Allegations that British military intelligence and Special Branch police sanctioned their informers and agents within the IRA to carry out certain killings are being investigated by the North’s Police Ombudsman.
The Ombudsman is about to launch an inquiry into claims that human-car-bomb victim Patsy Gillespie was killed to protect a British agent in the IRA.
Human rights group group British-Irish Rights Watch has compiled evidence that British Crown forces masterminded the human-bomb strategy which killed Mr Gillespie, a civilian security base worker, and six soldiers in 1990. it is believed the attacks, which caused widespread criticism, were planned to bolster the credibility of the informers while generating public hostility towards the IRA’s armed struggle.
The case is believed to be just one of six incidents that the ombudsman’s office will investigate amid claims that Crown forces -- including RUC police Special Branch -- protected informers within the IRA from prosecution. To ensure that agents remained trusted by the IRA they were allowed to take part in murders and other operations with impunity.
The ombudsman’s last report was an indictment of Special Branch handling of agents in the unionist paramilitary Ulster Volunteer Force. It said the RUC/PSNI police were in involved in up to 15 murders over 12 years.
Several new cases are understood to focus on the role of Freddie Scappaticci, former head of the IRA’s internal security unit, who has since been exposed as a British army agent. The cases are being investigated individually but may be rolled together if evidence emerges that they are linked.
The family of John Dignam has approached the ombudsman’s office and asked for his death to be re-examined. Dignam was one of three IRA volunteers shot dead by the organisation in 1992. The family claims two men killed as RUC informers including Mr Dignam, were in fact killed to protect an RUC informer.
Last week a former RUC Special Branch officer -- occasionally described as a ‘whistleblower’ -- was arrested by the ombudsman’s investigators in connection with a separate case after he declined to come forward with information.
The case of murdered Newry republican Eoin Morley is also to be put under a spotlight after it was found that Special Branch withheld crucial information from detectives investigating the murder.
It is also known that one of the cases that the ombudsman has already looked at is that of British soldier Stephen Restorick, who was the last soldier to be shot dead in the North of Ireland.

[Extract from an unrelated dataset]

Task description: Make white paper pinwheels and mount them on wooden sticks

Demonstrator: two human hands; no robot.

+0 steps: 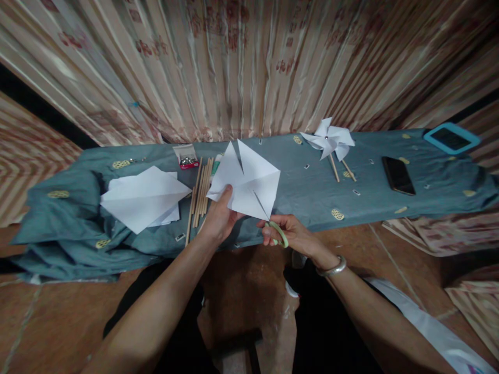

His mother Rita launched a campaign to get to the bottom of his murder amid claims that his killing was allowed to go ahead to protect an informer in the IRA.
Meanwhile, the family of another Belfast IRA man murdered as an informer have vowed to take their case up with the ombudsmans in a bid to clear his name.
Anthony McKiernan’s daughter Sharon Murtagh said it was the only way to finally get her father’s name cleared.
The family have claimed McKiernan had been due to meet Freddie Scappaticci - then a Special Branch agent - hours before he was shot in the head.
“In some of these [ cases] there are suggestions that people were protected by the police from arrest and prosecution,” Mrs O’Loan told BBC Radio yesterday. “On the republican side the allegation was that there was protection of republican criminals and there was in some cases [ protection of] a republican informant.”
The allegations involved “police failure to investigate [ and that] police knew the murder was going to happen and did nothing about it”, she said. “If what is being alleged transpires to be the truth, that would be collusion.